Zusätzlich zur Trinkmengenanpassung während der Hitzeperioden sollten auch andere Faktoren bedacht werden. Man sollte sein Bewegungsverhalten auf die klimatischen Bedingungen einstellen. Das Kühl- und Lüftungsverhalten, die Verschattung der Räume, die Essgewohnheiten, die Art sich zu bekleiden und auch die Einnahme bestimmter Medikamente sind zu überdenken und anzupassen.

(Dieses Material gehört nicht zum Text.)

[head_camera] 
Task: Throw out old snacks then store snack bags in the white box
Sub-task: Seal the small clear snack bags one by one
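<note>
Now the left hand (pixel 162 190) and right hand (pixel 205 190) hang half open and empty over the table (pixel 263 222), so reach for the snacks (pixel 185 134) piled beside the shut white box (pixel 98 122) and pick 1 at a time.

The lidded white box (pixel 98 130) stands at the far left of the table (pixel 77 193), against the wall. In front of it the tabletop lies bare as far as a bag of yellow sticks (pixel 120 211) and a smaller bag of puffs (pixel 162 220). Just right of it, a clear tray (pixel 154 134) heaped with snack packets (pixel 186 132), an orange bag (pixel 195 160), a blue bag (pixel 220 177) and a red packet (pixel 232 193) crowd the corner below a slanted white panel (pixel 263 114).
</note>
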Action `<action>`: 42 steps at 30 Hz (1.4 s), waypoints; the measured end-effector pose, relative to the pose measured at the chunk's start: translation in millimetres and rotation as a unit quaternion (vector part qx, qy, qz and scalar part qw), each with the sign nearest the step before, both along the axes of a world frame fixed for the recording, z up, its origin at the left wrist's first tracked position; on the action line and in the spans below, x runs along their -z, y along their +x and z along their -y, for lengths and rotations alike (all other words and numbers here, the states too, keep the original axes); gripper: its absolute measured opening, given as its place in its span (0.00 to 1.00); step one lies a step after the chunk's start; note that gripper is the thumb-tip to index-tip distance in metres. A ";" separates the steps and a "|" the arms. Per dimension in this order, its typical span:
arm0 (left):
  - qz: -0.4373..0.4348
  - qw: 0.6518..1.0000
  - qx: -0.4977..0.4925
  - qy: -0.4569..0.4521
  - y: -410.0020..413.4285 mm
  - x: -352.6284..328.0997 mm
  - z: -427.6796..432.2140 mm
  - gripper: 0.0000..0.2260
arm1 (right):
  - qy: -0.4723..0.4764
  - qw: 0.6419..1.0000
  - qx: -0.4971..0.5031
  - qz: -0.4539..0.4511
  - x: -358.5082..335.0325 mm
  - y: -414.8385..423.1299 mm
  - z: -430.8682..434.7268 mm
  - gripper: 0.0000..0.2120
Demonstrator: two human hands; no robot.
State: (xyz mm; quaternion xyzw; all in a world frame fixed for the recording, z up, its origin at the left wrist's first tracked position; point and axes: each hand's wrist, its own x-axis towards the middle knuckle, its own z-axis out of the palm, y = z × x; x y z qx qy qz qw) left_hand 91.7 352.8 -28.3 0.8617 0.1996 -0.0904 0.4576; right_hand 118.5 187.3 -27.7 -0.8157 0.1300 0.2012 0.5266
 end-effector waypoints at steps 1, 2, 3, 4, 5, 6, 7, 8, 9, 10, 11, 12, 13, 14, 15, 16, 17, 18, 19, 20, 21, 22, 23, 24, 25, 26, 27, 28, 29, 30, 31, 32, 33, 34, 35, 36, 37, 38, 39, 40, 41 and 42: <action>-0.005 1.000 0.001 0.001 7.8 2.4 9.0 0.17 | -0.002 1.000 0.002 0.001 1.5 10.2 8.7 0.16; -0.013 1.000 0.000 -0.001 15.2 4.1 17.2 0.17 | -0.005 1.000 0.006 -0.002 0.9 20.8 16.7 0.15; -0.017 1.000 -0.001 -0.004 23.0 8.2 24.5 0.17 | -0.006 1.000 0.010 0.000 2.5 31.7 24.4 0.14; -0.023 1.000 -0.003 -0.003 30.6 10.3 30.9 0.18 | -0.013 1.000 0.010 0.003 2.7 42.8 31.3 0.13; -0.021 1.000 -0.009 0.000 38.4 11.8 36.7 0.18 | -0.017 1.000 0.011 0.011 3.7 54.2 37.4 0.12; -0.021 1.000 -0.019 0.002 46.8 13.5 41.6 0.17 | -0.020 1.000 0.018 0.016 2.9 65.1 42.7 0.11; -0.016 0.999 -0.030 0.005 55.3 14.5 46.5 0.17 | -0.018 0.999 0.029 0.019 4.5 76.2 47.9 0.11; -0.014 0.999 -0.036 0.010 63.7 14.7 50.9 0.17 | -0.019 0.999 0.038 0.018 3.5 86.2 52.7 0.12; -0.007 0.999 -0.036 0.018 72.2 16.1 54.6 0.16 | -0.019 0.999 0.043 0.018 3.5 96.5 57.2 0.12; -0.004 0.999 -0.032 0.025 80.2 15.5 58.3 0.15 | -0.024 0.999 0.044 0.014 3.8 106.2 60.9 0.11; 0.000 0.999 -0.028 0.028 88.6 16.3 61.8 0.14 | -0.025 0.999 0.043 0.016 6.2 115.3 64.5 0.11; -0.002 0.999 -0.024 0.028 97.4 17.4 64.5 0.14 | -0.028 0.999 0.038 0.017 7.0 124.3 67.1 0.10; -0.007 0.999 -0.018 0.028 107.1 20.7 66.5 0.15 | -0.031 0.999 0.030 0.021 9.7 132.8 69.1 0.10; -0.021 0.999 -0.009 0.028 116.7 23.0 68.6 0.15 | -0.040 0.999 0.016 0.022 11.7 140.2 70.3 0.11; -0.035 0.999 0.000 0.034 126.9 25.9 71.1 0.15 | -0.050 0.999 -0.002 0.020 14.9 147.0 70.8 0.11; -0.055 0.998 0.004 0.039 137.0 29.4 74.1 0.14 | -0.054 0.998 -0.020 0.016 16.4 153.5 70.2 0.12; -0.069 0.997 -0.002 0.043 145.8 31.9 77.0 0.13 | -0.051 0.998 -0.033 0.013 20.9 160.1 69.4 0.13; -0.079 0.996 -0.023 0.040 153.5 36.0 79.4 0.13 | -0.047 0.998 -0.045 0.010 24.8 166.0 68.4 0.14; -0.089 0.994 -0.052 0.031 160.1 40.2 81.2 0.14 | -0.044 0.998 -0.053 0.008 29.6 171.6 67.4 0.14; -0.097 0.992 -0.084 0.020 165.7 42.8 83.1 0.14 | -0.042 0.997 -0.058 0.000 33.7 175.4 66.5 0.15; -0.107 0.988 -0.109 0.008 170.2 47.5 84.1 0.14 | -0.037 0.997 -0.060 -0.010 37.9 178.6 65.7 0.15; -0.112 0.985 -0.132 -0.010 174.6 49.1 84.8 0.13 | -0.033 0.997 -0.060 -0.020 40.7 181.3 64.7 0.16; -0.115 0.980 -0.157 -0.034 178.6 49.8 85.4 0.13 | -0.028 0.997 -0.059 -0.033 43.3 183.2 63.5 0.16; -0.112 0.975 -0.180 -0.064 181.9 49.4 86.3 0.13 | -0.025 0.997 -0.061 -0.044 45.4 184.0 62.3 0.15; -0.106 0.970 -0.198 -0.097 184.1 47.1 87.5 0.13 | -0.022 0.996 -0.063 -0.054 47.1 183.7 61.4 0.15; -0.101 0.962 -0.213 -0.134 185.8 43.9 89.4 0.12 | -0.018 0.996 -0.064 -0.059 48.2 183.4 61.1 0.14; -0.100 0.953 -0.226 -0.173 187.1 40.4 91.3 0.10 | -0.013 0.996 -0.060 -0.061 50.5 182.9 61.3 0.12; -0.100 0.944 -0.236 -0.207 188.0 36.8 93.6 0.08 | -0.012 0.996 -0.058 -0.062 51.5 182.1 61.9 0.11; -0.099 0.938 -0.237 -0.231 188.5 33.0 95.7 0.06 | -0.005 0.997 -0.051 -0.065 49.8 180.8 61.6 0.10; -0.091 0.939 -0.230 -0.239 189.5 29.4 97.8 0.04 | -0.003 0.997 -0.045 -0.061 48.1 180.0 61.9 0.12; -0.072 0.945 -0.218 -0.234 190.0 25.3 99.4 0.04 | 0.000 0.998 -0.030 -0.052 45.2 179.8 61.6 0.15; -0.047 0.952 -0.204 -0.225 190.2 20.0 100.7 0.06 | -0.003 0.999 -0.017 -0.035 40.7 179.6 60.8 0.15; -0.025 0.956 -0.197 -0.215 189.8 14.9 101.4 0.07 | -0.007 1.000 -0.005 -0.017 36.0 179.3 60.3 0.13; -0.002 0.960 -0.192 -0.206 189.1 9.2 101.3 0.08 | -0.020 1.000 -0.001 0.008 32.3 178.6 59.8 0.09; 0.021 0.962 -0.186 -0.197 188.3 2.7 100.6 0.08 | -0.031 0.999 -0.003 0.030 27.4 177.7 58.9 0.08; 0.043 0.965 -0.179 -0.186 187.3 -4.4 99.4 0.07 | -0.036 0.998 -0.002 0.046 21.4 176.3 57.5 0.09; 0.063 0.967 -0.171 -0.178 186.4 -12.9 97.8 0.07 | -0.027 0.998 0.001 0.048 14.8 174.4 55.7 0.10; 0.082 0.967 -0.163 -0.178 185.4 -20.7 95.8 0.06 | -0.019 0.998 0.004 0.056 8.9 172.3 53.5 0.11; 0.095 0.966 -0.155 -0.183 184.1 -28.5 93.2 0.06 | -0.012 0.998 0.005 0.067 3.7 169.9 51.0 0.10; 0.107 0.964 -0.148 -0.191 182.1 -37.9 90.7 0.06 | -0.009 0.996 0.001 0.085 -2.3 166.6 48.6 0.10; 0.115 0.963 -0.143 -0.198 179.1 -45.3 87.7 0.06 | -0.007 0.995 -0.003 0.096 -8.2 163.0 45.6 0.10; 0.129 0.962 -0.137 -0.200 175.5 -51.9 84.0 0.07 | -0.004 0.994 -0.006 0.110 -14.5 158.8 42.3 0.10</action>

Bei weitere Fragen wenden sich Interessierte bitte an ihren behandelnden Arzt. Selbstverständlich steht auch der Fachbereich Gesundheit der Kreisverwaltung Bernkastel-Wittlich unter der Rufnummer 06571/14-2434 für Beratungen zur Verfügung.

Das Gesundheitsamt wird aus aktuellem Anlass auch die Einrichtungen der Seniorenbetreuung (Seniorenpflegeeinrichtungen, ambulante Pflegedienste) über die Möglichkeit der Hitzewarnung durch den Deutschen Wetterdienst informieren.